● WHAT THE EXERCISE ASKS: The string "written" appears in some lines of the entries that follow; copy each such line.

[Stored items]
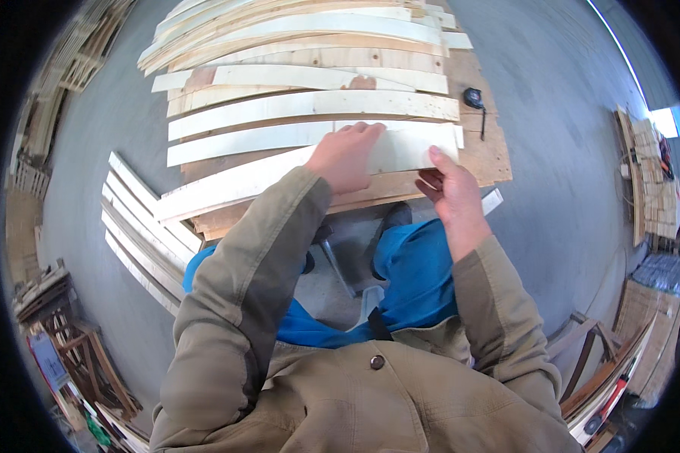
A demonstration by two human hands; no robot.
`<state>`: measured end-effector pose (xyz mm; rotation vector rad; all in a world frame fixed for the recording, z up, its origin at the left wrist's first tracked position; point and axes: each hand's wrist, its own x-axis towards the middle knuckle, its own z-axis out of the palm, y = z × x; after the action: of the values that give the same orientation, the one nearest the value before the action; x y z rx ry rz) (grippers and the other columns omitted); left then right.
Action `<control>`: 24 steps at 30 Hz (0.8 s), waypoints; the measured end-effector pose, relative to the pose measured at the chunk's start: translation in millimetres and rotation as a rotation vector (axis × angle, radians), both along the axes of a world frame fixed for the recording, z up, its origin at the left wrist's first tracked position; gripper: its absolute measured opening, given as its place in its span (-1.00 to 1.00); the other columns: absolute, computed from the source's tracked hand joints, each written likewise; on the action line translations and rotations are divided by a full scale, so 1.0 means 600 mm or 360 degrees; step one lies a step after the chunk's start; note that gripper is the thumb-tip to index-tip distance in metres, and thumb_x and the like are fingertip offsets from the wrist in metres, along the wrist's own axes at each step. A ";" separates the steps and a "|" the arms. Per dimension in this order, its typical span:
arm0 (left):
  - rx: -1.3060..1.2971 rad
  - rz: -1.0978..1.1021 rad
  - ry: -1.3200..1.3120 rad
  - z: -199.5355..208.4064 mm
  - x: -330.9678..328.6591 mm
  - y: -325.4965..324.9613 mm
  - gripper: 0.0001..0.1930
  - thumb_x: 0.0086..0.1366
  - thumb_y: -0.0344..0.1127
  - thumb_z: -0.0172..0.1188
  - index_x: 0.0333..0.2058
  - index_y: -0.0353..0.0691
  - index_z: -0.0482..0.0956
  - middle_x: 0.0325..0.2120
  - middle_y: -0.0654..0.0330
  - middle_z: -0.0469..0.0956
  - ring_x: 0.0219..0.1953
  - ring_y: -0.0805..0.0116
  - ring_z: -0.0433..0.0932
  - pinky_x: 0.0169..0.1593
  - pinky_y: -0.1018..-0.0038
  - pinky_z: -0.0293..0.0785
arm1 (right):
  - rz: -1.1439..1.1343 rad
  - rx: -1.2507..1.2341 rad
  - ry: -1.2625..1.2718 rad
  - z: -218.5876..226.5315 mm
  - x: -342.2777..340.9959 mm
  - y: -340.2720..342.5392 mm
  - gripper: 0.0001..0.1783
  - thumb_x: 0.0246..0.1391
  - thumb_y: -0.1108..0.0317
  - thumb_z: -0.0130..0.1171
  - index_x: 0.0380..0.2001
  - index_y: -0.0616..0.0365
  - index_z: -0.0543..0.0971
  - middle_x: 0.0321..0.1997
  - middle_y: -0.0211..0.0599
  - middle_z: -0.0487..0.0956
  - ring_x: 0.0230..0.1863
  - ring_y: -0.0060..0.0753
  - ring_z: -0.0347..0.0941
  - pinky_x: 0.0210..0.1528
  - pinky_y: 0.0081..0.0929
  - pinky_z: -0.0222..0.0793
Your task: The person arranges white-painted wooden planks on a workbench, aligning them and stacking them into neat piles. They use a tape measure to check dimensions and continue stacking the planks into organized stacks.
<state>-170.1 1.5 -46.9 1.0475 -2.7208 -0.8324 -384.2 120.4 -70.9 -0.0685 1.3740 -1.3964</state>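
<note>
A pale wooden board (249, 181) slants across the near side of a plywood worktop (480, 162), its left end jutting past the worktop's edge. My left hand (347, 157) lies over its middle, fingers bent toward the far edge and thumb hidden. At the right end, my right hand (449, 189) pinches the board, thumb on the top face and fingers curled below the near edge. Just beyond lie a similar board (242, 145), partly covered at its right end, and another board (310, 107).
More boards (302, 34) are piled at the far side. A black tape measure (472, 97) sits at the worktop's right. Several strips (147, 226) lean out at the lower left. Stacked timber (650, 181) stands on the floor to the right, and wooden frames (83, 355) stand at lower left.
</note>
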 end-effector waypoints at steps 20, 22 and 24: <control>-0.0062 0.0260 0.0120 -0.216 -0.003 -0.020 -0.08 0.04 -0.19 0.57 0.40 -0.19 0.40 0.33 0.04 0.49 0.44 0.06 0.39 0.50 -0.13 0.20 | 0.0127 0.0172 -0.0246 -0.276 -0.118 -0.025 -0.62 0.32 0.07 0.44 0.04 0.04 0.66 -0.06 -0.28 0.69 0.04 -0.25 0.61 0.23 -0.10 0.60; -0.0073 0.0261 0.0063 -0.224 0.016 -0.025 -0.05 0.02 -0.16 0.61 0.40 -0.16 0.39 0.34 0.04 0.48 0.44 0.06 0.38 0.52 -0.11 0.19 | 0.0107 0.0192 -0.0263 -0.306 -0.125 -0.023 -0.63 0.33 0.06 0.42 0.04 0.02 0.66 -0.05 -0.31 0.69 0.06 -0.25 0.61 0.24 -0.10 0.60; -0.0035 0.0262 -0.0034 -0.227 0.040 -0.031 -0.03 0.01 -0.14 0.63 0.41 -0.14 0.40 0.34 0.03 0.47 0.44 0.04 0.38 0.54 -0.08 0.19 | 0.0150 0.0148 -0.0342 -0.334 -0.126 -0.021 -0.63 0.35 0.06 0.40 0.07 0.00 0.66 -0.03 -0.33 0.70 0.06 -0.27 0.62 0.22 -0.12 0.61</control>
<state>-146.3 -17.1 -183.0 1.2621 -2.6103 -0.7667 -459.8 107.6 -271.2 0.0755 1.2385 -1.2223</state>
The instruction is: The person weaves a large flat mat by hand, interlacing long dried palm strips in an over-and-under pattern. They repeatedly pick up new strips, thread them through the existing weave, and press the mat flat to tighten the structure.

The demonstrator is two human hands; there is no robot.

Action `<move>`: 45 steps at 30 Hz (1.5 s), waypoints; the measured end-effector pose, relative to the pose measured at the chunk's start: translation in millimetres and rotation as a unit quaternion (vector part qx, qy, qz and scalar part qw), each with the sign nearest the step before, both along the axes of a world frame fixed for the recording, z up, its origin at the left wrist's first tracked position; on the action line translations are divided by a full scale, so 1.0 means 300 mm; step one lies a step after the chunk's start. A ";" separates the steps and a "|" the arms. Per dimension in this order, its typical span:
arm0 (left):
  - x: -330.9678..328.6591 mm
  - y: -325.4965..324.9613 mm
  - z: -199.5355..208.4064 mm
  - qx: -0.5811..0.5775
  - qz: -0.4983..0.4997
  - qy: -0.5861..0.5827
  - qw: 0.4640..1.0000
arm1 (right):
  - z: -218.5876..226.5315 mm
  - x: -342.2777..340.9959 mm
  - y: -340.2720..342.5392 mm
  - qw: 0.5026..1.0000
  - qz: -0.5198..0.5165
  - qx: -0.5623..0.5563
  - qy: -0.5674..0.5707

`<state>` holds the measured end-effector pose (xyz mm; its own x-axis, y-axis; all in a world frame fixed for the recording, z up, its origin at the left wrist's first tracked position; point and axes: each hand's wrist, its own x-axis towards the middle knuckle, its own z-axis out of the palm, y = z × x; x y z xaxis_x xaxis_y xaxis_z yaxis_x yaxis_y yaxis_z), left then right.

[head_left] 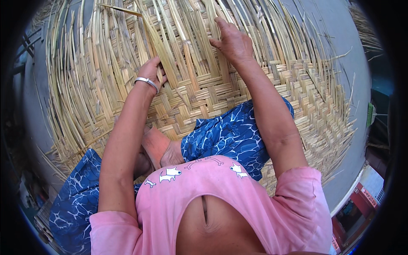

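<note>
A large mat (pixel 204 91) of pale yellow-green plant strips lies under me, woven tightly near my legs and at the right. Beyond the woven part, loose strips (pixel 91 55) fan out toward the far edge. My left hand (pixel 152 70), with a silver bracelet (pixel 147 80) at the wrist, closes around a few raised strips (pixel 160 44) that slant up and to the left. Its fingertips are partly hidden behind them. Farther right, my right hand (pixel 236 42) hovers over or touches the loose strips, thumb and forefinger apart, with nothing seen between them.
My bare foot (pixel 157 146) and legs in blue patterned trousers (pixel 225 136) rest on the near part of the mat. Grey floor (pixel 335 25) surrounds it. A green-edged object (pixel 370 114) stands at the right, and a bundle of dry strips (pixel 365 27) lies at the far right.
</note>
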<state>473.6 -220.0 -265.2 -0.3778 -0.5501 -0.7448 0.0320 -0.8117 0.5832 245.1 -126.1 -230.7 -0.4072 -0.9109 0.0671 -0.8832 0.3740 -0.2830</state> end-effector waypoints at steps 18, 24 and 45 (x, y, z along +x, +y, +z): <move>-0.001 -0.006 0.098 -0.003 -0.046 0.010 0.999 | -0.071 0.017 -0.050 0.872 -0.054 0.055 -0.484; 0.004 -0.014 0.093 0.017 -0.050 0.022 0.998 | 0.005 0.041 -0.030 0.801 -0.044 0.076 -0.592; 0.194 -0.127 -0.187 0.090 -0.101 0.397 0.908 | -0.031 0.049 -0.029 0.769 0.010 -0.019 -0.639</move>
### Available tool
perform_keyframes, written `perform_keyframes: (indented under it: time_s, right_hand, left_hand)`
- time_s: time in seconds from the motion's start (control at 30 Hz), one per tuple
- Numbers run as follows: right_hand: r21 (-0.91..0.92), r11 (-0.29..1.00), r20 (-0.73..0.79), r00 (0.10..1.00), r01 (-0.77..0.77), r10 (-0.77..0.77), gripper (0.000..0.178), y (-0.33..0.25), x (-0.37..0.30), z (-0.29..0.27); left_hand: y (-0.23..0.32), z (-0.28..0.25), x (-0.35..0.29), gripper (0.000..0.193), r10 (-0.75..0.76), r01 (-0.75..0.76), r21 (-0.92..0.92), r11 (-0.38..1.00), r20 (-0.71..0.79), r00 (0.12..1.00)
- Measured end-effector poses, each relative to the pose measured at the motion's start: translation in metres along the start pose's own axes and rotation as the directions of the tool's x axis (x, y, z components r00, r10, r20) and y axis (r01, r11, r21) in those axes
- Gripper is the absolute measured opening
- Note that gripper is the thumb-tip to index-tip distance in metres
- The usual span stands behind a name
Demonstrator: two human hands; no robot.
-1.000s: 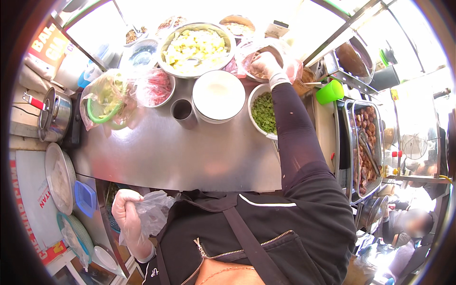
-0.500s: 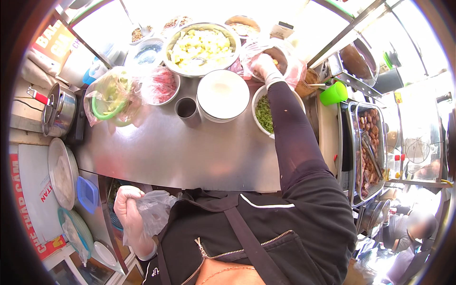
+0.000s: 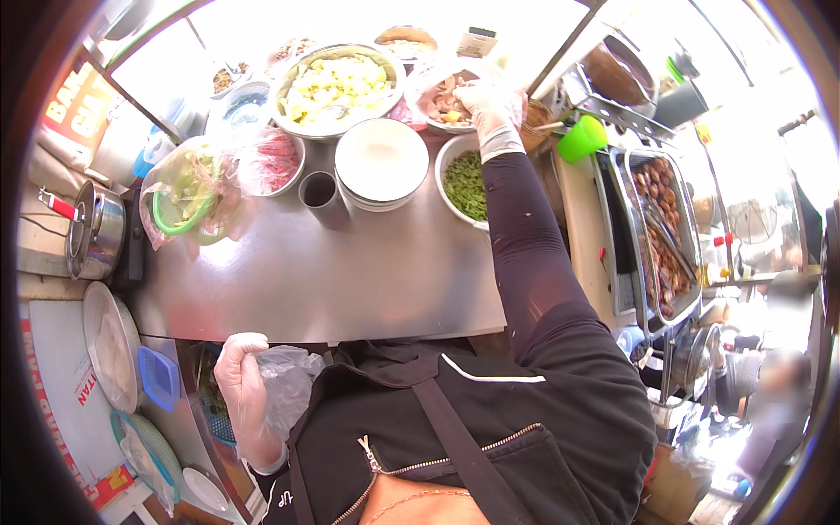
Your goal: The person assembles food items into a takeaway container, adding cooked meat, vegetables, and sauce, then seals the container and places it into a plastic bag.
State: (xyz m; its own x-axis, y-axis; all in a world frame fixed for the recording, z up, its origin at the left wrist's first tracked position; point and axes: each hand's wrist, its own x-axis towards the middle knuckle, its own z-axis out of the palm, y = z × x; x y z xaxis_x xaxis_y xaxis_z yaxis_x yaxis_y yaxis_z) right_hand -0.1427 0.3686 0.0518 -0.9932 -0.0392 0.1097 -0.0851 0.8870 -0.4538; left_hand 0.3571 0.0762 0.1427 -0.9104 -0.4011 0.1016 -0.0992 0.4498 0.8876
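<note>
Head view, looking down over a steel worktop (image 3: 350,280) crowded with bowls. My left hand (image 3: 243,389), gloved, hangs below the near edge of the worktop, its grip clenched on a thin clear plastic bag (image 3: 284,385) that is bunched against my jacket. My right hand (image 3: 490,105), also gloved, reaches far across to the bowl of pale meat pieces (image 3: 442,101) at the back; its fingers curl down into the bowl, but I cannot tell whether they have closed on anything.

I judge the bag to be very light, limp and slippery: it gives no support of its own and is best pinched at the rim, so that the mouth can be spread open. The meat pieces look soft, moist and irregular, likely to slide on a glove; a cupped grasp from above should suit them better than a fingertip pinch.

Just beside the right forearm stand a bowl of chopped greens (image 3: 465,184) and a stack of white plates (image 3: 381,162). A dark cup (image 3: 320,194) and a large bowl of yellow food (image 3: 337,86) lie to their left.
</note>
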Motion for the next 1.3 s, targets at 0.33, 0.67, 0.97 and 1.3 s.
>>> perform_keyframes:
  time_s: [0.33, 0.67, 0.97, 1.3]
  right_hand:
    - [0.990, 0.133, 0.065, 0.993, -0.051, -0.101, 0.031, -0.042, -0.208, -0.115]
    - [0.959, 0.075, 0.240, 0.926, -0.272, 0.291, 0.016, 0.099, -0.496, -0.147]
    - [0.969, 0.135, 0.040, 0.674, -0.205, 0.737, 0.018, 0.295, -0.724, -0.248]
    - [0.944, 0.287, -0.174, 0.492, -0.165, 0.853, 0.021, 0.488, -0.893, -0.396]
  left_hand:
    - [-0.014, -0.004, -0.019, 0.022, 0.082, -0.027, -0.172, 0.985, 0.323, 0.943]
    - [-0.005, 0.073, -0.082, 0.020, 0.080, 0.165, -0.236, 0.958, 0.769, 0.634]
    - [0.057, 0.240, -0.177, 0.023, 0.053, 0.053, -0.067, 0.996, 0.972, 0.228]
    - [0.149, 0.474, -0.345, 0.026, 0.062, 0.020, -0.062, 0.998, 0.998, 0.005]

● RESULT OF THE EXERCISE:
Action `<control>`: 24 steps at 30 Hz (0.8 s), waypoints; the measured end-effector pose, relative to the pose measured at the chunk's start: translation in millimetres and rotation as a rotation vector (axis × angle, radians), both along the axes of a world frame fixed for the recording, z up, its origin at the left wrist's first tracked position; gripper: its absolute measured opening, given as its place in its span (-1.00 to 1.00); the other columns: absolute, computed from the source's tracked hand joints, each written likewise; on the action line translations and rotations are divided by a full scale, so 1.0 means 600 mm or 360 degrees; step one lies a step after the chunk's start; note that gripper is the thumb-tip to index-tip distance in metres, and thumb_x and the like are fingertip offsets from the wrist in metres, along the wrist's own axes at each step. A ";" separates the steps and a "|" the arms. Per dimension in this order, its typical span:
perform_keyframes, written `perform_keyframes: (indented under it: time_s, right_hand, left_hand)`

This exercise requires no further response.